» Task requirements: Work out how many lines in the data hold the word "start", and reply with that number only.

» The input:
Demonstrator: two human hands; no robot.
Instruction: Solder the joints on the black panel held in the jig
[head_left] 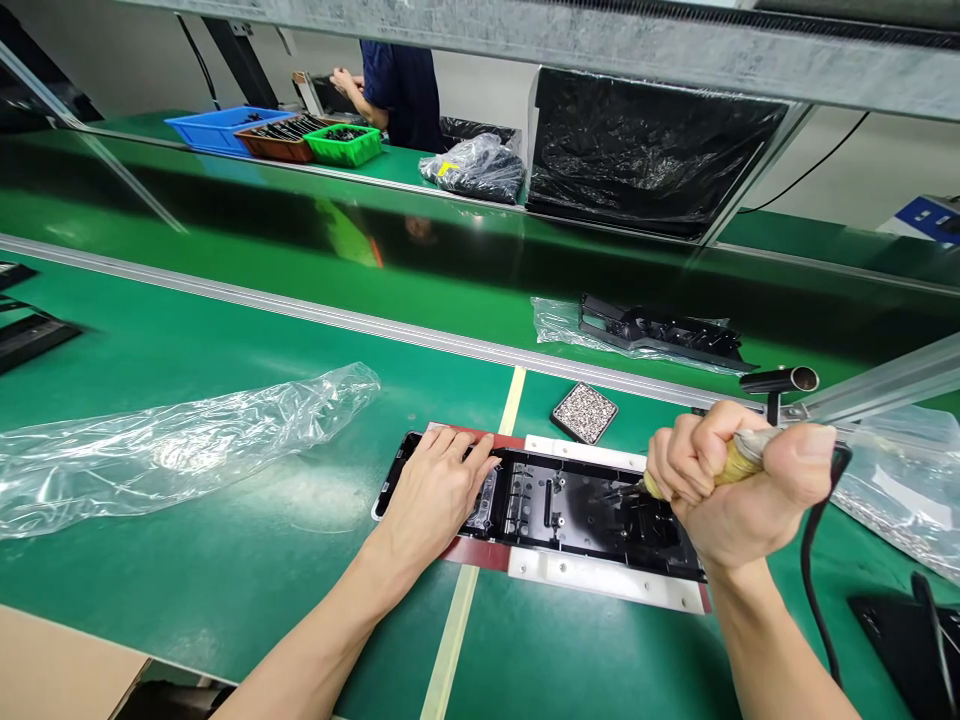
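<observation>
A long black plastic housing [577,505] lies open side up between white metal strips on a dark red base. Across its left end rests my left hand [442,485], fingers stretched out and pressing on the edge and inside. My right hand [739,490] is wrapped round a screwdriver [739,462] with a yellowish handle. Its thin shaft points left and down into the housing; whether the tip touches anything is hard to make out. Just behind the housing stands a small square black tray [556,416] full of tiny silvery screws.
A clear plastic bag [187,440] lies to the left. Behind the metal rail sit black plastic parts [660,330] on plastic film. A black cable [810,580] runs at the right, near a metal tube [780,380]. A co-worker [401,95] stands beyond several coloured bins.
</observation>
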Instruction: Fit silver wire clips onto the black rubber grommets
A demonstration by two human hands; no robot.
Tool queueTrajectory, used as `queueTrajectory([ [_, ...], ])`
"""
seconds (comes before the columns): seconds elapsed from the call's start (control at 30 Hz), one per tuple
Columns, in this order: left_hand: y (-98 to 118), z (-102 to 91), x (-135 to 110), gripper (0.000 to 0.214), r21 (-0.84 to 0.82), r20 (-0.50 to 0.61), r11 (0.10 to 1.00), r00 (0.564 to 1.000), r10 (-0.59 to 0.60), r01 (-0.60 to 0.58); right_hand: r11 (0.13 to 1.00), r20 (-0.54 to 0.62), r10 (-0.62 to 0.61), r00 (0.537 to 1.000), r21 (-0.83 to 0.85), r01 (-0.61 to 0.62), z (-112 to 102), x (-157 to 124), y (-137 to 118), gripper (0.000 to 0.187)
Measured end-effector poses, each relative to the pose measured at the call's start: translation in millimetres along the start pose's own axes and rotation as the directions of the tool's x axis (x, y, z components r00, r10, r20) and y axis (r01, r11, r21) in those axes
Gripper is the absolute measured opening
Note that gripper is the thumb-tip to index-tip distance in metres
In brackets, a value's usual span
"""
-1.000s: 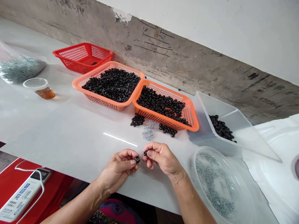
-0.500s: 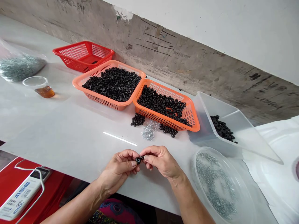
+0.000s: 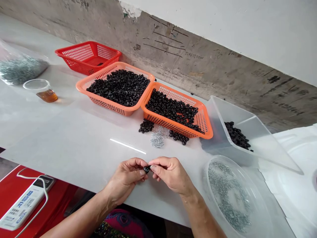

» Response to the exercise: 2